*** Block opens ***
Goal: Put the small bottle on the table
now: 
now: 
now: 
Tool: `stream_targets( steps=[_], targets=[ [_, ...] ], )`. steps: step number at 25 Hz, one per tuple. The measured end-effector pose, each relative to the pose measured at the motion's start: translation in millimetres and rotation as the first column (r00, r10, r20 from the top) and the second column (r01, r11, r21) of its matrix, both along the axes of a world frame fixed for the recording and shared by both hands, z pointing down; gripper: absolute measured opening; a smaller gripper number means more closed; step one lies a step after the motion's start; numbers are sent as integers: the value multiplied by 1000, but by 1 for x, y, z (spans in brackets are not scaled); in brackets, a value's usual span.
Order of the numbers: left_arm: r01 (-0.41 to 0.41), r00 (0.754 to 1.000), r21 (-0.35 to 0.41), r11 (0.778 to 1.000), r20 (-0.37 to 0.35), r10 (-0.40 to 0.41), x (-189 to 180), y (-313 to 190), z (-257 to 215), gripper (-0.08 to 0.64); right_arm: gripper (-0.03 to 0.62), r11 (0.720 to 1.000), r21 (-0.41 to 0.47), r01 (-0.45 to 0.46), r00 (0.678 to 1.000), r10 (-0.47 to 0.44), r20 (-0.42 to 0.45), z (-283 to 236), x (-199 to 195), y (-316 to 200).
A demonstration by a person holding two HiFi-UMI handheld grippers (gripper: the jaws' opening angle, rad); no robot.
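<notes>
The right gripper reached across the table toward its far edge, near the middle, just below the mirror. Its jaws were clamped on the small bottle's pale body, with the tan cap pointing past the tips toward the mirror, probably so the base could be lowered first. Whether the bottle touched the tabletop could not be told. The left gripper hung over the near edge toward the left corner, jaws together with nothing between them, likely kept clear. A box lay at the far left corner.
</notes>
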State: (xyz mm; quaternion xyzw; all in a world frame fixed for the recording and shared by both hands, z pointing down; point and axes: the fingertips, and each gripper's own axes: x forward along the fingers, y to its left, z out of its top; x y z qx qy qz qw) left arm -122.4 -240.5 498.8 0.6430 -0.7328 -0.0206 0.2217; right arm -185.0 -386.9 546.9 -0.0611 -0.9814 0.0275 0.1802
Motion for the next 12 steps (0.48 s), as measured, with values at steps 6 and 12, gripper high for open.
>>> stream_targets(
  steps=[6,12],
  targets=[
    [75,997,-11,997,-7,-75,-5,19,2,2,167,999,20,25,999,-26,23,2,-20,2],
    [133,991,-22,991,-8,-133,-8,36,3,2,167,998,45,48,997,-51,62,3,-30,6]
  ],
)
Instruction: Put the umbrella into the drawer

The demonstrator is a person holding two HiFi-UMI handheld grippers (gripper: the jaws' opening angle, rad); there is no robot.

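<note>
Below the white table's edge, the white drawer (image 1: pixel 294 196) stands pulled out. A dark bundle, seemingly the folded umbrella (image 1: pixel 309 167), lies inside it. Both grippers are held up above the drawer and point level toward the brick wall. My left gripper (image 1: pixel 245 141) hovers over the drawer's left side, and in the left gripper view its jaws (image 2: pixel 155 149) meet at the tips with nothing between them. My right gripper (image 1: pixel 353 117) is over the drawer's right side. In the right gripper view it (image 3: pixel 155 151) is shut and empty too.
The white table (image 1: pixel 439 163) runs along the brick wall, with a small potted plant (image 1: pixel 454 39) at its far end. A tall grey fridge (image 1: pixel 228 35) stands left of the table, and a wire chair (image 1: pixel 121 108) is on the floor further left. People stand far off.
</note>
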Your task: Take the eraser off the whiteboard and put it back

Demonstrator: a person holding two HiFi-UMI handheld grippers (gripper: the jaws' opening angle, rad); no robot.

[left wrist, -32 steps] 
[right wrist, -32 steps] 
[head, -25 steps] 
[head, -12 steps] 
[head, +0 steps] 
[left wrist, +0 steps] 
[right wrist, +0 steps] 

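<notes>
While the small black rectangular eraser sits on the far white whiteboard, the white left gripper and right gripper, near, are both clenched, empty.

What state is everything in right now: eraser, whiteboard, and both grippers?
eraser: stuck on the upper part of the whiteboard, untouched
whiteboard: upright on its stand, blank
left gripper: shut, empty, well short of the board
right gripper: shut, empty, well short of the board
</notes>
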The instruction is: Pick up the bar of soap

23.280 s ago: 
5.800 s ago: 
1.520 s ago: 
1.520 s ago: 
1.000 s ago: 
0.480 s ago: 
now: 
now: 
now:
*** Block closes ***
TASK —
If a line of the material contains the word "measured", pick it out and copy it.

THE COMPLETED TASK —
Tool: `stream_targets( steps=[_], targets=[ [_, ...] ], )`. steps: step number at 25 Hz, one per tuple. The measured end-effector pose, each relative to the pose measured at the motion's start: translation in millimetres and rotation as the first column (r00, r10, r20 from the top) and the second column (r01, r11, r21) of its matrix, both along the axes of a world frame fixed for the recording and shared by both hands, z pointing down; gripper: absolute measured opening; a smaller gripper number means more closed; step one lies a step after the motion's start; numbers are sent as integers: the value multiplied by 1000, but by 1 for x, y, z (spans in brackets are not scaled); in brackets, a value's usual span.
Motion for the next 12 steps (0.48 s), as measured, with values at steps 6 and 12, gripper high for open.

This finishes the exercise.